▶ **Action item**: Find the lines holding the string "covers" in the data, then copy all of them.

=== Section Start ===

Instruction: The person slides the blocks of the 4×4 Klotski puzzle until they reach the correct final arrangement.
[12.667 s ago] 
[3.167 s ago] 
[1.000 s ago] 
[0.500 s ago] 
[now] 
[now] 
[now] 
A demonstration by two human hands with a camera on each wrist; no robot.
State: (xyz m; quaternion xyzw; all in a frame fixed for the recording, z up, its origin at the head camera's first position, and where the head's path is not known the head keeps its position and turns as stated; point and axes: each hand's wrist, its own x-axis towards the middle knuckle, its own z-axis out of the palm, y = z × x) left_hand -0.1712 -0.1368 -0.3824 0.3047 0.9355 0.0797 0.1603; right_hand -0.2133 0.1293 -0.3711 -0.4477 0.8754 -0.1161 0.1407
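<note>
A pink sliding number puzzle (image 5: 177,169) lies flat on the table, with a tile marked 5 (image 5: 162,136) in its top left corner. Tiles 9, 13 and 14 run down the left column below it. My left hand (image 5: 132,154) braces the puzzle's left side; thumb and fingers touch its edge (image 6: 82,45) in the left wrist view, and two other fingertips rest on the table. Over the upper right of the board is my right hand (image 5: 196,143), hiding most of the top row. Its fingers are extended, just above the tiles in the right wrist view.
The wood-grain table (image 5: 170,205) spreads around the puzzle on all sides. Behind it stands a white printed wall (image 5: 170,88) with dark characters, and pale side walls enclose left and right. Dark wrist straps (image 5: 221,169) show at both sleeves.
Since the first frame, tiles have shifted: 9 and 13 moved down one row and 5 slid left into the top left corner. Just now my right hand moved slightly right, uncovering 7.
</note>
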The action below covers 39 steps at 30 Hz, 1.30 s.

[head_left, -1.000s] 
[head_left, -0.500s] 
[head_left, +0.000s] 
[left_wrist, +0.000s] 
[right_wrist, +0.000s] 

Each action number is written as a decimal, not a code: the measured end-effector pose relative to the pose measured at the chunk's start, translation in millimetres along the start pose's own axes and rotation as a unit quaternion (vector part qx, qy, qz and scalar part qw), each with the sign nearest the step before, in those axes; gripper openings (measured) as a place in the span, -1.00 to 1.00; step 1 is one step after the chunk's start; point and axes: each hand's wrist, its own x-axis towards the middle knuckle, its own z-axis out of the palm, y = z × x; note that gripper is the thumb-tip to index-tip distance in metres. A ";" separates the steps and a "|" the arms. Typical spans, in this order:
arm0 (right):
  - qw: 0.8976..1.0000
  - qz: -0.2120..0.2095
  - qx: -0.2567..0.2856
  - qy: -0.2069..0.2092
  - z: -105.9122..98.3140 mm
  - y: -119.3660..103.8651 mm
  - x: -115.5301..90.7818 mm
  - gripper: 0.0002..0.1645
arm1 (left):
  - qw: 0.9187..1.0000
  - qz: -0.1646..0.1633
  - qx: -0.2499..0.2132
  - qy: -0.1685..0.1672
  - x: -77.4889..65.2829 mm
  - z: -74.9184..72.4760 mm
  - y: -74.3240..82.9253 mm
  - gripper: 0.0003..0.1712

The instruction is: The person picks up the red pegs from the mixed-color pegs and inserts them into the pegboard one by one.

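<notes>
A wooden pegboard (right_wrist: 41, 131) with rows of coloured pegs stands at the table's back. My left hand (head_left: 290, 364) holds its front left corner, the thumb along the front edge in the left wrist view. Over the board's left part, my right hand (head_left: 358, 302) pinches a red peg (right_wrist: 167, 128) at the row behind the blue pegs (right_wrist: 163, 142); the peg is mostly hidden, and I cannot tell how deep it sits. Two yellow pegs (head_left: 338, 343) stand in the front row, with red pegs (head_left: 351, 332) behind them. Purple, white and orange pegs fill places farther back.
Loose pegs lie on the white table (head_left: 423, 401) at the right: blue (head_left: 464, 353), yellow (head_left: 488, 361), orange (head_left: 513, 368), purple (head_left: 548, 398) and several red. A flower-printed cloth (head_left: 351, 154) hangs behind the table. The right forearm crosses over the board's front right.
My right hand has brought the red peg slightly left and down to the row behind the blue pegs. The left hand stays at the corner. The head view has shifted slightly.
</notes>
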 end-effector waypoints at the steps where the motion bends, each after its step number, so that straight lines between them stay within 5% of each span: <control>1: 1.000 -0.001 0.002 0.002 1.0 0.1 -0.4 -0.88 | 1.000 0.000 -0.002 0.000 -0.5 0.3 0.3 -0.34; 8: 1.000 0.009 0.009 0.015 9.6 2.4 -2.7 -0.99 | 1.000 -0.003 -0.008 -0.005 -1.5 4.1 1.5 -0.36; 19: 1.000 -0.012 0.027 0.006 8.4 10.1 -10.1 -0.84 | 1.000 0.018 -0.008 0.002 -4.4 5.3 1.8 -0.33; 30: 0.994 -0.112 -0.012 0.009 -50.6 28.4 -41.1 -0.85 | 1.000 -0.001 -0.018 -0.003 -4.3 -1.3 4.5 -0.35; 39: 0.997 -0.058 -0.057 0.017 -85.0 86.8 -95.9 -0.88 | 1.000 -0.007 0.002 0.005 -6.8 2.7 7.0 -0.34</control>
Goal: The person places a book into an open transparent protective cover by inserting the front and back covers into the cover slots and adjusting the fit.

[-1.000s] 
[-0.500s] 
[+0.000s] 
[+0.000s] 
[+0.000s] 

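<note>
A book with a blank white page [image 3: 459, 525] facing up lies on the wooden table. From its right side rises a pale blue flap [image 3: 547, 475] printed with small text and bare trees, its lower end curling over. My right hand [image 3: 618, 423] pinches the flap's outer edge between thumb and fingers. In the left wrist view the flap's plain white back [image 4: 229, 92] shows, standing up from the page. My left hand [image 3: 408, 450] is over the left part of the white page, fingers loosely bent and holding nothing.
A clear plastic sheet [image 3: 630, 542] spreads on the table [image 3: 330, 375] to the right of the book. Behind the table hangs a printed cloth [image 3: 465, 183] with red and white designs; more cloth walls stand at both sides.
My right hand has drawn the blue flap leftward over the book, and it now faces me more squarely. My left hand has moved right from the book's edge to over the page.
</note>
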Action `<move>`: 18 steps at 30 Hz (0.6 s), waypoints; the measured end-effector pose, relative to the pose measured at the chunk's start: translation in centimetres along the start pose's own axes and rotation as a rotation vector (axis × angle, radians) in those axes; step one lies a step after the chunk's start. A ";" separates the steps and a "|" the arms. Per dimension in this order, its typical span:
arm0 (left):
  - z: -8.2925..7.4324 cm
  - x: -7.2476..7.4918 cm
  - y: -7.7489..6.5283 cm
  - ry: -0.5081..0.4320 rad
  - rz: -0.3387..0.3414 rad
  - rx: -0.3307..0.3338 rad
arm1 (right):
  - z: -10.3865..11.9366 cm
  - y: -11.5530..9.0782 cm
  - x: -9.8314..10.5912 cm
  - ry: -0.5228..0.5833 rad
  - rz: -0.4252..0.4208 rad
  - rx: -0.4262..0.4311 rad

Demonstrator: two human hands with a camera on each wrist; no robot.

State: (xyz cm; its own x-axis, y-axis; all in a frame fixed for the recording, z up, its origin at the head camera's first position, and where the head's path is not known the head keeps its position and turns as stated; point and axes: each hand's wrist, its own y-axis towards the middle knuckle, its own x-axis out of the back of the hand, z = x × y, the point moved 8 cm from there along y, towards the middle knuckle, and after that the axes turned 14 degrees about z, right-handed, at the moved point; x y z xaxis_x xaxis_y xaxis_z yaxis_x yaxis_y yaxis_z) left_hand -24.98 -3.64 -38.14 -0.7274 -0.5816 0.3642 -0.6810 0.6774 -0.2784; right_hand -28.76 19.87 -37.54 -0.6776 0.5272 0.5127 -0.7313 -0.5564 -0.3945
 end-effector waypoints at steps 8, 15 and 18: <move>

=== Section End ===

▶ **Solution to this problem**:
The action below covers 39 steps at 30 Hz, 1.30 s.
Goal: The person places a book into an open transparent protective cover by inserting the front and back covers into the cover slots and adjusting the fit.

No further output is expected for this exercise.